Copy out each line of the material below with no changes.

----------

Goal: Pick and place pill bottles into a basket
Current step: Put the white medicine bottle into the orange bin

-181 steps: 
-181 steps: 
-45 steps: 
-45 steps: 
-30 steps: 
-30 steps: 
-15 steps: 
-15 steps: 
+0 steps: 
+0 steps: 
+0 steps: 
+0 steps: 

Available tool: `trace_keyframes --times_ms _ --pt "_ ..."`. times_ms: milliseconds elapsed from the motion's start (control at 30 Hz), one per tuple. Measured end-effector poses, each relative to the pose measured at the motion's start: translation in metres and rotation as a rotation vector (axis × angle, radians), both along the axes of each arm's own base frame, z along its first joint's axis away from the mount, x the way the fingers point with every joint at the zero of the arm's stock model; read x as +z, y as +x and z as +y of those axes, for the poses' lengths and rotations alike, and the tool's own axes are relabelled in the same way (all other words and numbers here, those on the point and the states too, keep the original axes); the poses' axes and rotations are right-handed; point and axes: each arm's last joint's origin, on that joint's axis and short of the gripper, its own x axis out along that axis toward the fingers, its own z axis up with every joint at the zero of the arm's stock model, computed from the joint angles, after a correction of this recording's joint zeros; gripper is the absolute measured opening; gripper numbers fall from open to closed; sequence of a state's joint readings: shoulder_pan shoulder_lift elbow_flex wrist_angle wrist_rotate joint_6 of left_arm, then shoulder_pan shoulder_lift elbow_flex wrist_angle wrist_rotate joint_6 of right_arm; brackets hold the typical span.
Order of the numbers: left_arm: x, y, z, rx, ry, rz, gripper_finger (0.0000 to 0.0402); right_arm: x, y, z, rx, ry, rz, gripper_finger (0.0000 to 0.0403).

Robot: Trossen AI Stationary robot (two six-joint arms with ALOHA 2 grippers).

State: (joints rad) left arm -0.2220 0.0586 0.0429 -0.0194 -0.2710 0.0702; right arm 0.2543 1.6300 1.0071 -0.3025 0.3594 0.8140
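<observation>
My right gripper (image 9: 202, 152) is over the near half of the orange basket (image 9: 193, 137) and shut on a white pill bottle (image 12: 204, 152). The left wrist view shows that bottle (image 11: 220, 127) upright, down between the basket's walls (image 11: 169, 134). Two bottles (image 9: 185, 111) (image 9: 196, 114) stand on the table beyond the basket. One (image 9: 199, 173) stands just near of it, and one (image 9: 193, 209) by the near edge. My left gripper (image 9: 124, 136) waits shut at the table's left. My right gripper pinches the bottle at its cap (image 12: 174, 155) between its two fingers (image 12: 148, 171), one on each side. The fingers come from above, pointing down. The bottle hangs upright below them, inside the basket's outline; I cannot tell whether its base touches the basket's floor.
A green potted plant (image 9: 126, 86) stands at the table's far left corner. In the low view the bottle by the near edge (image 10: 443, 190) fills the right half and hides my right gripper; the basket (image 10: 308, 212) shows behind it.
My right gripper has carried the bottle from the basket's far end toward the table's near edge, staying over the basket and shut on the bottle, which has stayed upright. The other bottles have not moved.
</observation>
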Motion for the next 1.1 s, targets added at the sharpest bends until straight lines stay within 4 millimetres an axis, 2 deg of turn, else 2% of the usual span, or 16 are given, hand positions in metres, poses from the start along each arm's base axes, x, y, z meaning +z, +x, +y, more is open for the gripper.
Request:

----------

• _Response to this task_:
Goal: Pick and place pill bottles into a basket
Current step: Put the white medicine bottle into the orange bin

-181 steps: 
-181 steps: 
-45 steps: 
-45 steps: 
-30 steps: 
-30 steps: 
-15 steps: 
-15 steps: 
+0 steps: 
+0 steps: 
+0 steps: 
+0 steps: 

Available tool: `trace_keyframes --times_ms _ --pt "_ ..."`. times_ms: milliseconds elapsed from the motion's start (control at 30 Hz), one per tuple. Measured end-effector poses, each relative to the pose measured at the motion's start: translation in metres and rotation as a rotation vector (axis × angle, radians), both along the axes of each arm's own base frame, z along its first joint's axis away from the mount, x the way the fingers point with every joint at the zero of the arm's stock model; read x as +z, y as +x and z as +y of those axes, for the poses' lengths and rotations alike, and the tool's own axes are relabelled in the same way (all other words and numbers here, those on the point and the states too, keep the original axes); the poses' axes and rotations are right-handed; point and axes: each arm's last joint's origin, on that joint's axis and short of the gripper, its own x axis out along that axis toward the fingers, its own z axis up with every joint at the zero of the arm's stock model, computed from the joint angles, after a correction of this recording's joint zeros; gripper is the absolute measured opening; gripper numbers fall from open to closed; sequence of a state's joint readings: shoulder_pan shoulder_lift elbow_flex wrist_angle wrist_rotate joint_6 of left_arm, then shoulder_pan shoulder_lift elbow_flex wrist_angle wrist_rotate joint_6 of right_arm; brackets hold the typical span.
Order of the numbers: left_arm: x, y, z, rx, ry, rz, gripper_finger (0.0000 to 0.0402); right_arm: x, y, z, rx, ry, rz, gripper_finger (0.0000 to 0.0403).

Robot: Trossen AI Stationary robot (two six-joint arms with ALOHA 2 grippers).

State: (joints rad) left arm -0.2220 0.0586 0.0429 -0.0194 -0.2710 0.0702; right arm 0.2543 1.6300 1.0071 -0.3025 0.3594 0.8140
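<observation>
My right gripper (image 9: 202, 152) is over the near half of the orange basket (image 9: 193, 137) and shut on a white pill bottle (image 12: 204, 152). The left wrist view shows that bottle (image 11: 220, 127) upright, down between the basket's walls (image 11: 169, 134). Two bottles (image 9: 185, 111) (image 9: 196, 114) stand on the table beyond the basket. One (image 9: 199, 173) stands just near of it, and one (image 9: 193, 209) by the near edge. My left gripper (image 9: 124, 136) waits shut at the table's left. My right gripper pinches the bottle at its cap (image 12: 174, 155) between its two fingers (image 12: 148, 171), one on each side. The fingers come from above, pointing down. The bottle hangs upright below them, inside the basket's outline; I cannot tell whether its base touches the basket's floor.
A green potted plant (image 9: 126, 86) stands at the table's far left corner. In the low view the bottle by the near edge (image 10: 443, 190) fills the right half and hides my right gripper; the basket (image 10: 308, 212) shows behind it.
My right gripper has carried the bottle from the basket's far end toward the table's near edge, staying over the basket and shut on the bottle, which has stayed upright. The other bottles have not moved.
</observation>
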Motion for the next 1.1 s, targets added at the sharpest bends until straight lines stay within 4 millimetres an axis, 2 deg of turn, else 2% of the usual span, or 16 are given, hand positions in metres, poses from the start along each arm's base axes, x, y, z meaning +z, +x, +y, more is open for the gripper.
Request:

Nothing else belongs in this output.